# Realistic draw weight to kill elk



## cdrewferd (Feb 11, 2011)

Hey guys. I went to the bow shop last night to get my draw weight. With my messed up shoulder I could only manage 42 lbs. I know that once I start shooting the weight will go up pretty quickly. My question is what is the minimum draw weight needed to kill elk? would I be able to do this with 50-60 lbs, or do I need more than 60?


----------



## sirrobinhood (Jun 15, 2005)

60 lbs will be fine.
I shot my bull with 64lbs and it was a complete passthrough.
You have to hit them right though..Anything marginal you might be in trouble.


----------



## dickey48 (Oct 13, 2009)

I'm pulling 56#, with a 353gr arrow. Put down a cow elk last September. Placement is key.


----------



## Brut (Mar 18, 2005)

dad shoots 53lbs hasnt had a problem yet


----------



## slickstalker (Sep 21, 2008)

In Washington state you must shoot 40# minimum measured at 28" or less.
If you have the appropriate arrow/BH combo for your setup, yes you can kill elk. Cut on contact heads are advised for lower poundage's and longer shots are to be avoided.
You would be surprised how many people hunt and kill elk with 50# to 60# bows. You can kill them with 40# if you do it right.


----------



## ILLbucknut (Jul 12, 2007)

60 would be plenty, I would think any whitetail rig would be fine.


----------



## Roskoes (Jun 17, 2007)

One of my customer's wives decided to try archery elk hunting last year - found out she could only pull 36 lbs. (35 is minimum here). So, with a 100 grain Muzzy screwed onto an Easton Excel arrow, she went afield during elk season. Shot a big 5 X 5 over a water hole and got enough penetration to get the arrow into the second lung. Elk went about 100 yards a laid down after the shot.


----------



## Lonnie_C (Aug 27, 2002)

slickstalker has this question nailed. All the best and good luck with rehabbing that shoulder, Lonnie


----------



## cdrewferd (Feb 11, 2011)

Thanks for the quick response. This makes me feel better about shooting a lower poundage.


----------



## Seabee99 (Jan 4, 2010)

I would say draw length would be a huge factor too. For example, someone with 30'' DL can shoot faster at 60# than someone with a 27" draw can shoot at 70#


----------



## Roskoes (Jun 17, 2007)

Also worthy of noting is that some of the newer bows are a whole lot stronger than bows were even 4 or 5 years ago. I set up a 62 lb. Maxxis last week that, with a 29" DL, was chronographing ACC arrows at 298 fps. The customer was pleased. Reminded me that we chronographed these same arrows from his 64 lb. SBXT last year at 265 fps. He would need an 80 lb. SBXT to get close to the 62 lb. Maxxis speed and KE.


----------



## a1hoyt.ca (Feb 3, 2008)

45 pounds is minumum draw weight here in Idaho for elk. I know of a couple gals that took elk with there bows set @ 45 to 50 lb 26.5 & 27 inch dw, that took elk last year with there bows it is all about shot placement sharp bh & having the convidence to shoot your equipment effectively.


----------



## cdrewferd (Feb 11, 2011)

Thanks guys. I have a 30" draw just for reference.


----------



## Seabee99 (Jan 4, 2010)

cdrewferd said:


> Thanks guys. I have a 30" draw just for reference.

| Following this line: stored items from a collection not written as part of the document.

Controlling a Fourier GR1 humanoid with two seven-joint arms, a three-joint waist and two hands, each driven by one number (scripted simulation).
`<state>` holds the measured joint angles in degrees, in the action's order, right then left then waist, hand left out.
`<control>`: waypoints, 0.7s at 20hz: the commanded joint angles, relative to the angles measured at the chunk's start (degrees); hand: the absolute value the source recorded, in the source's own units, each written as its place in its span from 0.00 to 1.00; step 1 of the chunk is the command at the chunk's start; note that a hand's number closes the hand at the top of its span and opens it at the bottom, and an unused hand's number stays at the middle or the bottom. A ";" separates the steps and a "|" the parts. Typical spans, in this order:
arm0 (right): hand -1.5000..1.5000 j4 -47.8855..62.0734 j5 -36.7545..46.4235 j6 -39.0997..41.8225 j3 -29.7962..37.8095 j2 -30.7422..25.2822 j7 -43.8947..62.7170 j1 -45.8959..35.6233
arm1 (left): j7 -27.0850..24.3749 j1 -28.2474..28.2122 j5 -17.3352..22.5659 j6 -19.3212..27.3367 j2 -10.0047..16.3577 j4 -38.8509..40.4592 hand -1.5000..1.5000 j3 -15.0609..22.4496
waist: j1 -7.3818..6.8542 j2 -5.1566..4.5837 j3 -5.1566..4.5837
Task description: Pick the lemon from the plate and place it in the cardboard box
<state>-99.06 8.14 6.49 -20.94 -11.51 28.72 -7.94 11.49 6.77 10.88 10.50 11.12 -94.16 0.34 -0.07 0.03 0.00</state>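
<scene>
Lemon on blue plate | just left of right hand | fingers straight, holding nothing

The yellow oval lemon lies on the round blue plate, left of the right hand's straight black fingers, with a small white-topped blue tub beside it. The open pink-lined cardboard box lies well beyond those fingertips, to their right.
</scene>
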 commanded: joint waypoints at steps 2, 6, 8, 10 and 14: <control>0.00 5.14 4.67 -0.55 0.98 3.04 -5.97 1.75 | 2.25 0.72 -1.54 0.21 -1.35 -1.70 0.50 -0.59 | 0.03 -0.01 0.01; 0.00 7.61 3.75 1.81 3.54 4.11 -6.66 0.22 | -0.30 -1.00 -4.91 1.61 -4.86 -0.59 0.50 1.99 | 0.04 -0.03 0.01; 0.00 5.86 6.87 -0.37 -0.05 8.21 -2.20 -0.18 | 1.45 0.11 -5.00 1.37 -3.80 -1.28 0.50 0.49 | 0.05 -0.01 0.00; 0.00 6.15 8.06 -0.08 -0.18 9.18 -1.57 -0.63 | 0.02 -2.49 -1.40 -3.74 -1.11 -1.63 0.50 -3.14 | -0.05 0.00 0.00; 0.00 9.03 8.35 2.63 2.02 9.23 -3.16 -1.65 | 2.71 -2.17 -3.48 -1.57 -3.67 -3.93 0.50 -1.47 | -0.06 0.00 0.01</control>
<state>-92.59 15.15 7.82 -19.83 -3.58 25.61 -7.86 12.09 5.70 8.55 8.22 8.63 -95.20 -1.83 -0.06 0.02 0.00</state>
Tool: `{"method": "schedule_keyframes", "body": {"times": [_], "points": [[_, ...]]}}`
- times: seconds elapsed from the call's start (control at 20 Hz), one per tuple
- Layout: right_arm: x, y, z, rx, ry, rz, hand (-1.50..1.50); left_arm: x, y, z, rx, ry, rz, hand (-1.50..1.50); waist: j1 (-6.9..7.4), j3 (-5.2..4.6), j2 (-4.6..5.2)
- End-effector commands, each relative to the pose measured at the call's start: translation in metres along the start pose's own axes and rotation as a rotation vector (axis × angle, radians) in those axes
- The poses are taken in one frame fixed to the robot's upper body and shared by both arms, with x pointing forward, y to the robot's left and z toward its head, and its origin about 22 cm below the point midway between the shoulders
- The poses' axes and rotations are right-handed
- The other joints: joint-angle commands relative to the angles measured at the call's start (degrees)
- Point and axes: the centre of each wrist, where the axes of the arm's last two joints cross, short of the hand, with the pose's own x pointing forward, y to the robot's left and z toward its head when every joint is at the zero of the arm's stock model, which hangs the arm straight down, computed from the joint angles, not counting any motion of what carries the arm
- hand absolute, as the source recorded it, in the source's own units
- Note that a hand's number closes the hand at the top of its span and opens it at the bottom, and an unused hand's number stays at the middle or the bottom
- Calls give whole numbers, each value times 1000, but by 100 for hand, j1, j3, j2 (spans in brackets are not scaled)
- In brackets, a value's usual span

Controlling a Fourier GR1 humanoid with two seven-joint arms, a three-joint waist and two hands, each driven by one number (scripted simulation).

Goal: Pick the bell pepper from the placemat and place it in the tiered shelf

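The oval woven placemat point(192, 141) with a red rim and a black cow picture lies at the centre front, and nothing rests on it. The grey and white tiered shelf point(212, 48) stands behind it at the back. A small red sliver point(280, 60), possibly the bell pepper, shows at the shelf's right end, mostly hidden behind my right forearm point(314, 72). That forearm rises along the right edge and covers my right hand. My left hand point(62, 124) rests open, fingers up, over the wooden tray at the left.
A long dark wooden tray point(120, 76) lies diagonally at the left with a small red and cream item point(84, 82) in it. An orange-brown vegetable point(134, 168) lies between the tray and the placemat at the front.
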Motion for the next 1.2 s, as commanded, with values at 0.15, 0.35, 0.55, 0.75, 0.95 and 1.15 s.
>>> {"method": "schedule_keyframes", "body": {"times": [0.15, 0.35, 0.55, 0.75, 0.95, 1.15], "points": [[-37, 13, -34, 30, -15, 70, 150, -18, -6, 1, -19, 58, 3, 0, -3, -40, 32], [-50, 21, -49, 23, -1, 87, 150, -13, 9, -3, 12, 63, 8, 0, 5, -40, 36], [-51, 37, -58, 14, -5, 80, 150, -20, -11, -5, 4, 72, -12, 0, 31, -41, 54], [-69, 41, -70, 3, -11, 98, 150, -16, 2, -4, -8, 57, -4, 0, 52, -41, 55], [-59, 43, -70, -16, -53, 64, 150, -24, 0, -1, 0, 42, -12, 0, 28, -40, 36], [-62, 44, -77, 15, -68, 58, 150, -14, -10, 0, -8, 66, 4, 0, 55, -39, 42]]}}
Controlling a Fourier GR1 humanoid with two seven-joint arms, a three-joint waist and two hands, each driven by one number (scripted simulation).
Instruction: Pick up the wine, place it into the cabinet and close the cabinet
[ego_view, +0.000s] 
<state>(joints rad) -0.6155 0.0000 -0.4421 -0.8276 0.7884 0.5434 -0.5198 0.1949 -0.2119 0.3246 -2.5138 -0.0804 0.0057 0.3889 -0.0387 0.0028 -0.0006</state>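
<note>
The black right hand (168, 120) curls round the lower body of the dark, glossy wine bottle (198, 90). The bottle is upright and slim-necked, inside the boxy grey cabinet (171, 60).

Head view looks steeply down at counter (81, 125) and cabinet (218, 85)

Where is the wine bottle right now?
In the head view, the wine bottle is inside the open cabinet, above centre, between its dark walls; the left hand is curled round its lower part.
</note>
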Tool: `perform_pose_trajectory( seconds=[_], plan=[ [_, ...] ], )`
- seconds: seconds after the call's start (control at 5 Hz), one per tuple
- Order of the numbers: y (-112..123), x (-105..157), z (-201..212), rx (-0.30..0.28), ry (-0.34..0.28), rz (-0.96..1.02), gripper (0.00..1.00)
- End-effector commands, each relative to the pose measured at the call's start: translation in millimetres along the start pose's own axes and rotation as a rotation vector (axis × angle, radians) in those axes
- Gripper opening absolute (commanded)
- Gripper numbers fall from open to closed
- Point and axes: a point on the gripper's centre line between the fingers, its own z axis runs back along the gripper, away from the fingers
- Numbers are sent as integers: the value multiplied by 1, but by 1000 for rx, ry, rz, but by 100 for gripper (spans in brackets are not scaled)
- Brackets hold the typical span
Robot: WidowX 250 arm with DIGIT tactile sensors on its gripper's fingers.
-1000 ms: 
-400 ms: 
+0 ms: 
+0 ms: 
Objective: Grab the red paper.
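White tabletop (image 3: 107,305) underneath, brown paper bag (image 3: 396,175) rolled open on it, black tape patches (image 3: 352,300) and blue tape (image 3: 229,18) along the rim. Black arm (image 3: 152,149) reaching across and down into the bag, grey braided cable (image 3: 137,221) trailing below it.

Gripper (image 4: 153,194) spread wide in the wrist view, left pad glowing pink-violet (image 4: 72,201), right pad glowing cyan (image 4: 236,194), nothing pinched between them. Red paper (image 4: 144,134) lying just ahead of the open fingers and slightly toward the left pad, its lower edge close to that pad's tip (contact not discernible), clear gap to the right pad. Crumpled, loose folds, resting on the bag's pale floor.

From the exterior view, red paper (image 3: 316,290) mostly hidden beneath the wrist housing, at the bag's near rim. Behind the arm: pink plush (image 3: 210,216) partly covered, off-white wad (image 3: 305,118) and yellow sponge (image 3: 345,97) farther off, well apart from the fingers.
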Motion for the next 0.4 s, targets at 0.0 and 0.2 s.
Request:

If you have even a semi fast bow, you should be plenty good with anything over 50 I would guess.


----------



## hunt365 (Feb 15, 2011)

I would say you would need at least 40lbs.


----------



## MJewell (Nov 24, 2007)

Getting ready to go on my first Elk hunt either this fall or 2012. Was wondering this same question as I currently own a Rampage XT and Going to most likely shoot it pretty much max out. so it will be around the 63lbs area I would think with a 28" draw. My arrows are weight in at 370 grains with a 100gr head. Going to be shooting a fixed blade head not totally sure which one. So I should be fine, was thinking that I might have to buy another 60-70lb for the hunt


----------



## redhairedfury (Jan 16, 2011)

I have a alphamax 32, draw length 26 and drawing about 45# now. Would that do it? and does anyone know the minimal poundage to hunt elk in Oregon?


----------



## ORarcheryboy (Jan 3, 2010)

redhairedfury said:


> I have a alphamax 32, draw length 26 and drawing about 45# now. Would that do it? and does anyone know the minimal poundage to hunt elk in Oregon?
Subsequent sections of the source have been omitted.